A questão que não se cala é a seguinte:
como não continuar com privilégios aristocráticos na República, a menos que se
combine com os barões, os altos funcionários e os comuns? Como não ter foros
privilegiados e reversões jurídicas brutais se os ditos republicanos não
enxergam os seus vieses aristocráticos?
Pergunto: o populismo que resolve tudo no
discurso, mas agrava tudo na prática, não seria um modo de tentar combinar uma
nobreza soberana com plebeus sujeitos da lei? Questiono: os foros privilegiados
conferidos aos representantes do povo não seriam emblemas de delegação, de uma
entrega política que embarga a representatividade democrática, conforme sugeria
o cientista político Guillermo O’Donnell?
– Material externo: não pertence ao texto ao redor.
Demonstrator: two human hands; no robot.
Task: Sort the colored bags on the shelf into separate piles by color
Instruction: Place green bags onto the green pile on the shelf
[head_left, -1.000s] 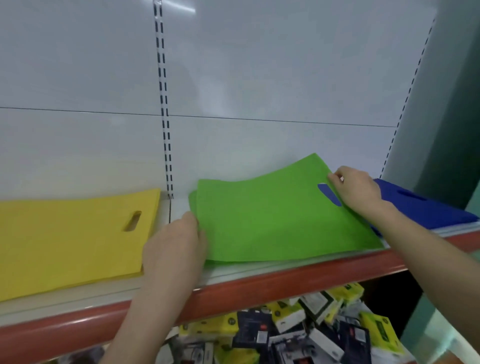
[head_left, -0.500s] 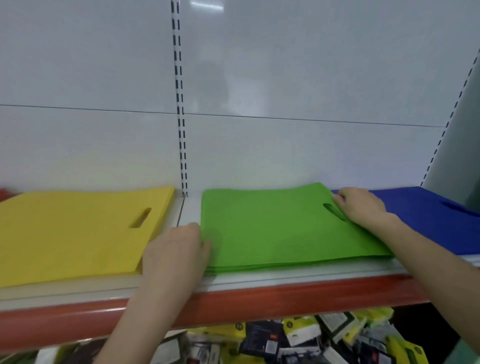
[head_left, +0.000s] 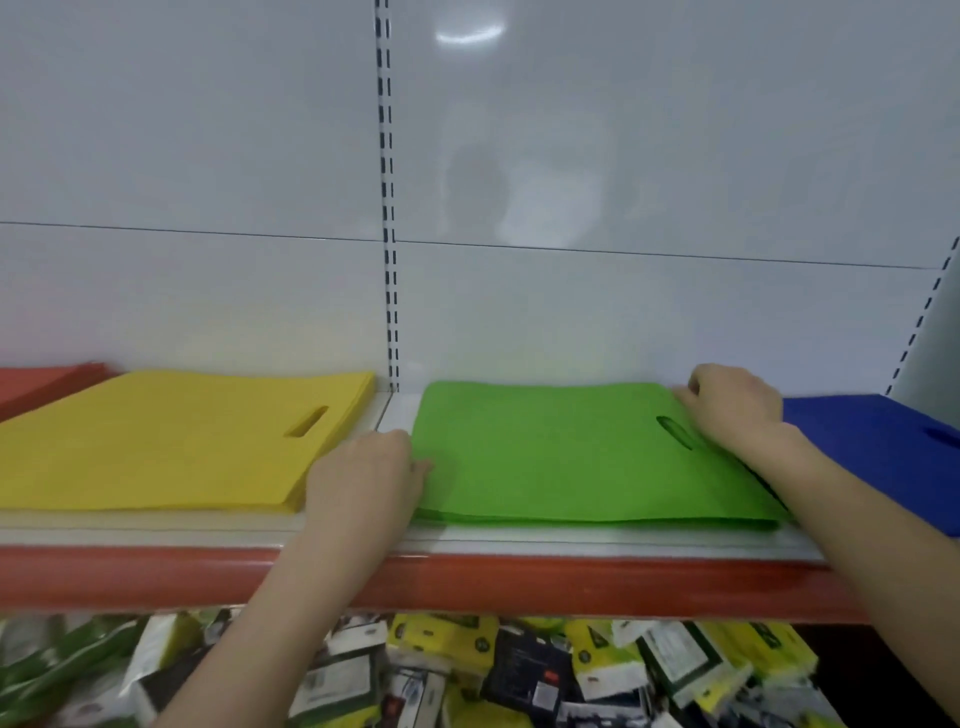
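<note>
Head cam looks at a shelf (head_left: 519, 545) w/ a red front lip, and I see four piles of flat bags side by side on it. Far left, only a corner in frame: red bags (head_left: 31, 384). Next come yellow bags (head_left: 156, 441), w/ a handle slot (head_left: 306, 421) toward their right end. Centre-right are green bags (head_left: 561, 457), squared up and lying flat, w/ a bare strip of shelf btw them and the yellow. At far right are blue bags (head_left: 872, 447), partly cut off by the frame edge. Their left edge is hidden behind the right forearm, so I can't tell if blue touches green.

Left hand (head_left: 363, 478) sits at the near left edge of the green bags, in the gap beside the yellow. Back of the hand faces me, fingers close together, thumb tip lying on top of the green. Whether the fingertips tuck under the pile, I can't tell.

Right hand (head_left: 737, 410) is on the far right corner of the green bags, just beyond their cutout (head_left: 675, 431). Fingers are bent, knuckles up, bunched together, tips down on the fabric. Pinching or just pressing, can't tell.

Behind is a white back panel (head_left: 208, 156) w/ a slotted strip (head_left: 387, 208). Below the shelf lies a jumble of packets (head_left: 519, 670), yellow, black & white.
</note>
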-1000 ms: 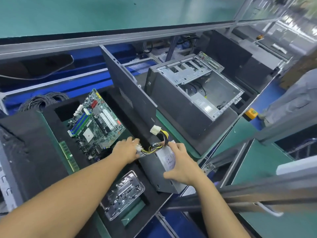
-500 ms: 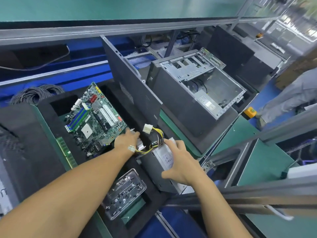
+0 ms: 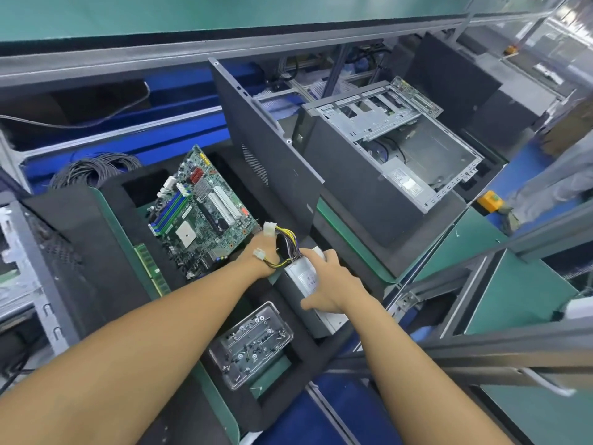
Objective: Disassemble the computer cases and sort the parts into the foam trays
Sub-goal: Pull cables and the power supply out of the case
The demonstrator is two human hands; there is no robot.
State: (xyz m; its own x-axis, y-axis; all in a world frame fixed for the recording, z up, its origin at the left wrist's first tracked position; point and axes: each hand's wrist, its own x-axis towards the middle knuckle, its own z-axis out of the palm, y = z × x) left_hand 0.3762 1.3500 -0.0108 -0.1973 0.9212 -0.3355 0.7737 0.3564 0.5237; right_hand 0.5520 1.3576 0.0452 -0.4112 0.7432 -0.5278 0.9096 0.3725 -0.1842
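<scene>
Holding the power supply [image 3: 305, 279] with my right hand [image 3: 333, 284], I curl the fingers over its top and press the thumb on its near side. It is a grey metal box with a white label. Yellow and black wires [image 3: 287, 242] with white connectors come out of its far end. The box sits in the black foam tray [image 3: 96, 252], under my palm. The wires cross my left hand [image 3: 261, 256]; its fingers are hidden, so I cannot tell its grip.

I'm looking down on an assembly-line workstation.
Grey rail [image 3: 160, 56] crosses 12 o'clock, green mat [image 3: 519, 303] at 4, blue floor [image 3: 526, 165] at 2.
</scene>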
Meu saudoso mentor, Roberto Cardoso de
Oliveira, dizia que não se passa de pato para ganso impunemente. Não pense o
leitor que estou aqui propondo o absurdo de um retorno à monarquia. Não! Meu
propósito é deslindar essas intrusões jurídicas nobres, parte e parcela de
certos cargos, que recriam leis privadas ou especiais num campo jurídico
igualitário. Infecções sociais que explicam o “Você sabe com quem está
falando?”, esse rito pessoal que reafirma superioridades sociais e, obviamente,
vira um “golpe” quando é articulado por um presidente.
Em suma, não se passa de monarquia
escravocrata a República sem combinar com os golpistas, os coronéis, os barões,
os autoritários reacionários dos dois lados, o machismo, os corruptos e os
racistas estruturais. Os que querem levar vantagem em tudo...
PS: A desmontagem está quase no fim e,
depois, virão outras montagens e mais desmontagens. Os jornalistas Merval
Pereira e Carlos Alberto Sardenberg chamam atenção para esses absurdos e
abusivos desmanches. Afinal, como diz um velho filme de Frank Capra, as causas
perdidas são, paradoxalmente, as causas que valem uma luta. No caso brasileiro,
a da igualdade democrática e, com ela, a da coerência legal. Cedo ou tarde o
nosso lado republicano vai ter de combinar com o nosso poderoso viés
aristocrático – esse mantenedor de privilégios.